Exercise brief:
Only the number is wanted: how many lines of these entries contain the word "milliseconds"?

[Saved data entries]
· · · · ·
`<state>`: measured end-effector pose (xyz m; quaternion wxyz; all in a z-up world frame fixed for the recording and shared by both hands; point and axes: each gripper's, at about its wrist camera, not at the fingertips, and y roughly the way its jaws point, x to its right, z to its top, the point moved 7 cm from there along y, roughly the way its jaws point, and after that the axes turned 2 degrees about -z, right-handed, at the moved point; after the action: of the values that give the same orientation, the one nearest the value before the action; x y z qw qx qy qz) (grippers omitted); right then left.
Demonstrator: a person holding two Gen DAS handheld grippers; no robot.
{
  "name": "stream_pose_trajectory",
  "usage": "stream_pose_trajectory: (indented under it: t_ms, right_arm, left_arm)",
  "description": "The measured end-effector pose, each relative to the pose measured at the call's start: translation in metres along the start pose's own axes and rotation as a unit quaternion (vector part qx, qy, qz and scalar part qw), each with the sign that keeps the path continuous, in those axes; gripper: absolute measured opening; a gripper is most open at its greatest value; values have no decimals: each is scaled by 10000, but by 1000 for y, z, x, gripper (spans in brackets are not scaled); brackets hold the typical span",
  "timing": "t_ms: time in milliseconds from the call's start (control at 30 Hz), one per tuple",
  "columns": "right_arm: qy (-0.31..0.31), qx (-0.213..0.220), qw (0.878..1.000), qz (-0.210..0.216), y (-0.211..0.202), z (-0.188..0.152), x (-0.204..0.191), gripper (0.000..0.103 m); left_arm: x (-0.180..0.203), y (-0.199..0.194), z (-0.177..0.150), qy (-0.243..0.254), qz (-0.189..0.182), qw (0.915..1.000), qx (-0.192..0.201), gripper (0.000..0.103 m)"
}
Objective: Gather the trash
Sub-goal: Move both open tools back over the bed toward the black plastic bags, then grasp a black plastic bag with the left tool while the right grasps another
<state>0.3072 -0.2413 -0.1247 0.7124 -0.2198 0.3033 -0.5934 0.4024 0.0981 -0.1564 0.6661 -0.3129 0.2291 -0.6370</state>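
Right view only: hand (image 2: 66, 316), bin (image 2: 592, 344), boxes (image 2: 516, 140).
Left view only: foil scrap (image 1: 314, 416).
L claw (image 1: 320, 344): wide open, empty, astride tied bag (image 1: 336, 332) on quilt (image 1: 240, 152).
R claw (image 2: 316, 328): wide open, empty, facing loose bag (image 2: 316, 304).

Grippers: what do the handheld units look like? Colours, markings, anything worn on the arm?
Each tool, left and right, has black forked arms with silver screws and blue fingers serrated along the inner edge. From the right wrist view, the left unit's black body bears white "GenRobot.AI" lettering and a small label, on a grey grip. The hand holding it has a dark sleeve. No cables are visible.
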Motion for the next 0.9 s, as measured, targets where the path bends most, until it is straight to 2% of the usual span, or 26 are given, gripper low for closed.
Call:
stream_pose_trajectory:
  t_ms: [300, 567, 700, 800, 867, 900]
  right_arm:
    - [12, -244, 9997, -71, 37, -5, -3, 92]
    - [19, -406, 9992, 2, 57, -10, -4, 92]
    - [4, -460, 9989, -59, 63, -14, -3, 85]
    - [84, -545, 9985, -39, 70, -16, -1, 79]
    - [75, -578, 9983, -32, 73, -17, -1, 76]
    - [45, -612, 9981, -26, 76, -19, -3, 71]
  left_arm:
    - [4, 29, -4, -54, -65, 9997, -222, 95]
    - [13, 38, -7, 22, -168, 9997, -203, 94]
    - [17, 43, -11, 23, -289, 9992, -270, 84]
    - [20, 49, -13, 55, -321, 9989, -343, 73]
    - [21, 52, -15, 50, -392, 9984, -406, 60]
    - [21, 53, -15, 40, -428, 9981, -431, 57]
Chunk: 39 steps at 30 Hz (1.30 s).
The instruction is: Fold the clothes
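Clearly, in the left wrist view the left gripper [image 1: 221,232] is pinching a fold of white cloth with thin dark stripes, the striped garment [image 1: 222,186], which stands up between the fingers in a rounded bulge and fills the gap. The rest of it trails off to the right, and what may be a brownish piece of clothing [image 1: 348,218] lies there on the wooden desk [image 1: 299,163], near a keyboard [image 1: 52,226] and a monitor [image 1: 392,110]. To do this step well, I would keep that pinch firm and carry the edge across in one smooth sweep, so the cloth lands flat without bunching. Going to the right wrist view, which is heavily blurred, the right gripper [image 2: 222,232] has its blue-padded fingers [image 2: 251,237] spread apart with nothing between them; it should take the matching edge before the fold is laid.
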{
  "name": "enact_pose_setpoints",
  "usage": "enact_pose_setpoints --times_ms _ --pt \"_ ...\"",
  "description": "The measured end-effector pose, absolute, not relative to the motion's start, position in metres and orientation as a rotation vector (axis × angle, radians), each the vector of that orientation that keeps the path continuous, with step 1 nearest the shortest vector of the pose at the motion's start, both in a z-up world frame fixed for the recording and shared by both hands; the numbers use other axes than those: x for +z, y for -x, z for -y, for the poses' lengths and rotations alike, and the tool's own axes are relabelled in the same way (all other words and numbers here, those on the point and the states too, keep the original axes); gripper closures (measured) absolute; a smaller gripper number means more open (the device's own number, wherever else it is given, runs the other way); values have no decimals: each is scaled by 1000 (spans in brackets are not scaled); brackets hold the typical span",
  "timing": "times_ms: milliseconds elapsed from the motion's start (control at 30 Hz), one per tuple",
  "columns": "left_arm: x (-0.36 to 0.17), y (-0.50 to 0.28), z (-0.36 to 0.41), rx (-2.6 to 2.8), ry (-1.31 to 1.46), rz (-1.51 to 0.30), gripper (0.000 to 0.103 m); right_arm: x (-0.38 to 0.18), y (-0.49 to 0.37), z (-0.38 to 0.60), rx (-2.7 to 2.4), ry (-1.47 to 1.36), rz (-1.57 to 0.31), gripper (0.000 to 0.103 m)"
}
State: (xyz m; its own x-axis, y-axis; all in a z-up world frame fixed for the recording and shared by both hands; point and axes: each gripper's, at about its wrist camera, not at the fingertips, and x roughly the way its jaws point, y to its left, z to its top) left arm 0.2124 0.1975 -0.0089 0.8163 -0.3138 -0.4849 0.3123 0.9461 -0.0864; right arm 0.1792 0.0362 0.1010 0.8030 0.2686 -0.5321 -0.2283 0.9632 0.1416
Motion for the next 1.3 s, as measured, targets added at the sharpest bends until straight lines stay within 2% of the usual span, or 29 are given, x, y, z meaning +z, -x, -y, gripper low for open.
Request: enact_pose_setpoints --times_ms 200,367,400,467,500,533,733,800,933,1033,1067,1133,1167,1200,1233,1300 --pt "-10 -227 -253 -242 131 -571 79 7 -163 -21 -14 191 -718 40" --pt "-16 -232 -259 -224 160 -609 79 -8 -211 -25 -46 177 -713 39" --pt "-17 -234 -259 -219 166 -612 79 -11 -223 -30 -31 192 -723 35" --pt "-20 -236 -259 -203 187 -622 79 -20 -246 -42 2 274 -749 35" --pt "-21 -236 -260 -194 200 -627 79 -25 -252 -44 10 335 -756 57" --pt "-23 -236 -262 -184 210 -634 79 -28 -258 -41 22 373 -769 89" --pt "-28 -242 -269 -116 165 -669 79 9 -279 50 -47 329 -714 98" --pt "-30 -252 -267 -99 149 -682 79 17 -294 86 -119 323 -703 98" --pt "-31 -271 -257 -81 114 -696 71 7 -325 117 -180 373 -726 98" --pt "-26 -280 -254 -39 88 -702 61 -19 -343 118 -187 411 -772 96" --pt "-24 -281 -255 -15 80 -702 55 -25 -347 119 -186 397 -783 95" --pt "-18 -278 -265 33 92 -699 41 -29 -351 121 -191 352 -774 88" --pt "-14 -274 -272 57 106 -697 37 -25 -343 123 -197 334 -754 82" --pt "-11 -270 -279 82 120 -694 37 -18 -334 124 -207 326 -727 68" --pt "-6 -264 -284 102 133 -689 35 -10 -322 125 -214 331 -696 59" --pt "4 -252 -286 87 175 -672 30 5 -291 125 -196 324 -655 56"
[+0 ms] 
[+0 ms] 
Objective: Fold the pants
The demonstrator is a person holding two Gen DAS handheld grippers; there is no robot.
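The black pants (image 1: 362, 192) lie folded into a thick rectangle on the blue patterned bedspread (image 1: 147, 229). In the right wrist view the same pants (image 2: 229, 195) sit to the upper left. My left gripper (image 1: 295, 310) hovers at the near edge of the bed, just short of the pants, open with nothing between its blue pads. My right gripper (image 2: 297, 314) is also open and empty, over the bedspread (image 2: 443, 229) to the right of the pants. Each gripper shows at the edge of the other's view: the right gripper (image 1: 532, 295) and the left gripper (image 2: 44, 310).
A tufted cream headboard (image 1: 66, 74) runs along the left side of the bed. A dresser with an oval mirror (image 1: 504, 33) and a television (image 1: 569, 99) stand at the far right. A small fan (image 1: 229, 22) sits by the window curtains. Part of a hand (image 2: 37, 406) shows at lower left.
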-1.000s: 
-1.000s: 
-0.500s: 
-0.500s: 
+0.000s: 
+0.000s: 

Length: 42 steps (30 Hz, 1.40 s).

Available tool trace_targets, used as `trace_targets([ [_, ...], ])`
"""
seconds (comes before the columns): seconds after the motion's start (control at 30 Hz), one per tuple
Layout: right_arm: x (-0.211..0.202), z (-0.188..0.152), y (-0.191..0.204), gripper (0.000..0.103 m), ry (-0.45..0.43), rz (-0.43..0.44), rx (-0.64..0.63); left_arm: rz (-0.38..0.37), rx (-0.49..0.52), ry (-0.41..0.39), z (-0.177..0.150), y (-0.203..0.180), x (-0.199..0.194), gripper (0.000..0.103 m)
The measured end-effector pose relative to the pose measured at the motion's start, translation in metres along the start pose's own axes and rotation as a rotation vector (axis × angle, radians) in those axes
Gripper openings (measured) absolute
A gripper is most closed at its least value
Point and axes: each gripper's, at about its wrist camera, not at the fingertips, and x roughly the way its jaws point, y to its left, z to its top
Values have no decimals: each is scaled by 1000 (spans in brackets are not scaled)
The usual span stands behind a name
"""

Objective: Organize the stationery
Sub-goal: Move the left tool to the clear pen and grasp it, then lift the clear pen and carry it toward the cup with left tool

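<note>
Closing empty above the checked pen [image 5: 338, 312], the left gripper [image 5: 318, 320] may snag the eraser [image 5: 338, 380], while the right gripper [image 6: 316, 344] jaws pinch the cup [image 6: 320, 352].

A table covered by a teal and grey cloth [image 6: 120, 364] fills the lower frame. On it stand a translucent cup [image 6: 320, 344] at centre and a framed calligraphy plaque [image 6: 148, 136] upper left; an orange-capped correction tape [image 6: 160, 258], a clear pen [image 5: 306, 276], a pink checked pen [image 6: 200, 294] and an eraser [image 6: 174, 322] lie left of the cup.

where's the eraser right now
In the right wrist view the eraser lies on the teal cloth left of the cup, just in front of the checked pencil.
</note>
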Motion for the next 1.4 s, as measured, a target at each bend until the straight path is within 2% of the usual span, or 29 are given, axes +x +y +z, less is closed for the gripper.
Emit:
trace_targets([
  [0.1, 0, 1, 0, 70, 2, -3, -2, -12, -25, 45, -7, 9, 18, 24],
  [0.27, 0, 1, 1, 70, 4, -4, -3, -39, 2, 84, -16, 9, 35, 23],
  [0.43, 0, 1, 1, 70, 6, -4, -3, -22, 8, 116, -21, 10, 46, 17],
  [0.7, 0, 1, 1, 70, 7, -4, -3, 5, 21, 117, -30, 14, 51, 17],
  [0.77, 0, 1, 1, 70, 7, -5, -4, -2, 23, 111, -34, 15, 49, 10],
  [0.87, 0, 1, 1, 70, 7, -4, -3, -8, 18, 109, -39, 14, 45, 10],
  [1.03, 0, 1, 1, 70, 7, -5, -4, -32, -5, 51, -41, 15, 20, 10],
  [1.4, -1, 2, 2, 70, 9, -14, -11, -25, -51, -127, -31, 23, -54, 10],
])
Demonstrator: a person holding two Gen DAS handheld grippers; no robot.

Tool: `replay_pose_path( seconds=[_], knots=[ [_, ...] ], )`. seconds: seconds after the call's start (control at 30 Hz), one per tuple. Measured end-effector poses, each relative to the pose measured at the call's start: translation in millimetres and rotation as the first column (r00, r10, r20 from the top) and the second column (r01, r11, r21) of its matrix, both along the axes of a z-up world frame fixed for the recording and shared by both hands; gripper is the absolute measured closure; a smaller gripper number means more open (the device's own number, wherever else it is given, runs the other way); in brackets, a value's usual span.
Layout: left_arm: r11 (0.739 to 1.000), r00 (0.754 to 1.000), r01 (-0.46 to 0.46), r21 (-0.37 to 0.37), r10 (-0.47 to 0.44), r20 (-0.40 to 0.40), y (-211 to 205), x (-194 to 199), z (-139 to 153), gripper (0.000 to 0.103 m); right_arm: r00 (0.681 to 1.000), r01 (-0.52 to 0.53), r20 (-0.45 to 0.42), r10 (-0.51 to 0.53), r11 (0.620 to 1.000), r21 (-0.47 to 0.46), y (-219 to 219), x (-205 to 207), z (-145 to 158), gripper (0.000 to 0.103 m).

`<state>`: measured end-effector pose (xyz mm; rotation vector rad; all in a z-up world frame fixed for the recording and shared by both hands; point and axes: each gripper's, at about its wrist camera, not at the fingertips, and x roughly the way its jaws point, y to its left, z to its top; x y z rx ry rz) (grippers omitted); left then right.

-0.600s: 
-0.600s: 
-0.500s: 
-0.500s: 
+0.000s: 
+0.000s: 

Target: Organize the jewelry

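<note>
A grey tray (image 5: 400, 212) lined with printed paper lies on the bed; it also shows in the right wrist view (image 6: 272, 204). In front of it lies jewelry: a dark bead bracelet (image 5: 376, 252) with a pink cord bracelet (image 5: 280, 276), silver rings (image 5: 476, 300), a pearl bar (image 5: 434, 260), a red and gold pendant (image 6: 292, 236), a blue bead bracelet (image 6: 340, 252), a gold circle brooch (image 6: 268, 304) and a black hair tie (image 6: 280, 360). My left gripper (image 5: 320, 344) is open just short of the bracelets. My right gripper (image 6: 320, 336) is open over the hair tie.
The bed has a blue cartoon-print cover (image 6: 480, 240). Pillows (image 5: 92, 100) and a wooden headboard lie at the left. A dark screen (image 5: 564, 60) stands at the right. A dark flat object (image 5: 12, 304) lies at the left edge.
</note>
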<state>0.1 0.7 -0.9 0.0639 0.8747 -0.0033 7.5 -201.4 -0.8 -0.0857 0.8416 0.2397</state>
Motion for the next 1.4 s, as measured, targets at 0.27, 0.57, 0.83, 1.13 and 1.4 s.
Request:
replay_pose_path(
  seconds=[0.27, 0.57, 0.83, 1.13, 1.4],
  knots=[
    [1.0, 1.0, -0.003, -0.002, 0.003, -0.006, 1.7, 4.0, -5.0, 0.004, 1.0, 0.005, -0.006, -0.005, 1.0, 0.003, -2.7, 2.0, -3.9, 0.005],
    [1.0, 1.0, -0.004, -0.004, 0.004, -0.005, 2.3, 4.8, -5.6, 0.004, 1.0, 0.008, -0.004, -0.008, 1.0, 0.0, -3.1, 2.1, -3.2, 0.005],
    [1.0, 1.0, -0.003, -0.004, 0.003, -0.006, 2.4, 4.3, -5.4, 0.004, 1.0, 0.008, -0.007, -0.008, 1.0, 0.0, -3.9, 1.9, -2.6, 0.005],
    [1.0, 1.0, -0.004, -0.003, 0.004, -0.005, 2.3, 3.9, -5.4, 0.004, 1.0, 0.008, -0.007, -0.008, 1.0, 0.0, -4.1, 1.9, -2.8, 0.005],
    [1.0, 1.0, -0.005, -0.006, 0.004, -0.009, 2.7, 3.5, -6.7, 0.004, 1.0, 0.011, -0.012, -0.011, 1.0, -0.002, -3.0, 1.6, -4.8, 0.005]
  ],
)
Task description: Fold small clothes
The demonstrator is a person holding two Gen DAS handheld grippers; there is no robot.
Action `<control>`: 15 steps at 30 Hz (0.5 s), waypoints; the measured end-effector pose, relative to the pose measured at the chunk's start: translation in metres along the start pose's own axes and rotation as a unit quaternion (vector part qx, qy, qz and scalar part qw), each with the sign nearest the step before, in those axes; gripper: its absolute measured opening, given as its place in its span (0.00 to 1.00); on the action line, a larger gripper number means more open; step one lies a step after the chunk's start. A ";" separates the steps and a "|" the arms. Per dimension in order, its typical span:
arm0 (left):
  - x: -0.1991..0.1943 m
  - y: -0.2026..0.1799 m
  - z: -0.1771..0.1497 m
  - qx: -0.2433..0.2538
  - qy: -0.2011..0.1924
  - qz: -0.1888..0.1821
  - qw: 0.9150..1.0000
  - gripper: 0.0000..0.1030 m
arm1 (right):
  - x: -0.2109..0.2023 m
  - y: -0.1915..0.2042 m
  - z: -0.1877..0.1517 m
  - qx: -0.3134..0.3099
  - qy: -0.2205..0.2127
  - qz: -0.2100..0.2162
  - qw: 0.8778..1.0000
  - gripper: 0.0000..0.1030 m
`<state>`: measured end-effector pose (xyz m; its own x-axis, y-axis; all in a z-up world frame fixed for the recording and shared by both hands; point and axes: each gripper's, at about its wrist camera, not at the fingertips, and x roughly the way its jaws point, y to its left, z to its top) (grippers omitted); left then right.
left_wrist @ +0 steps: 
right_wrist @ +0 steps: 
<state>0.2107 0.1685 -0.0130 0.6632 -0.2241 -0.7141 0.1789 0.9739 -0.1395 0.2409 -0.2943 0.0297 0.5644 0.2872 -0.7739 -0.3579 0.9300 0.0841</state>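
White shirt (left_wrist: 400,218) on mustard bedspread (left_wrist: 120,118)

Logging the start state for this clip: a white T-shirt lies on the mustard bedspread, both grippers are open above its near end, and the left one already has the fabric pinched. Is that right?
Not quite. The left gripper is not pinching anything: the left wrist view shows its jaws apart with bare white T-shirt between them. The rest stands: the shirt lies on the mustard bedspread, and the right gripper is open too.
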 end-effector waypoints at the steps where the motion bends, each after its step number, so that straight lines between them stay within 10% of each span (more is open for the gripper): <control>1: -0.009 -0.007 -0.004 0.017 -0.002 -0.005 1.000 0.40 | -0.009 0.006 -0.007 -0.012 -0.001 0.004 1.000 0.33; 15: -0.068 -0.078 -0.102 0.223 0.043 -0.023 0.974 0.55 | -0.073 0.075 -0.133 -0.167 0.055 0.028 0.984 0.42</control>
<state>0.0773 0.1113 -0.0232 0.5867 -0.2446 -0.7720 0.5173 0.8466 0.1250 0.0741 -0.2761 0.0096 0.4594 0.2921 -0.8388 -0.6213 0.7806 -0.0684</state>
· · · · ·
Response area:
2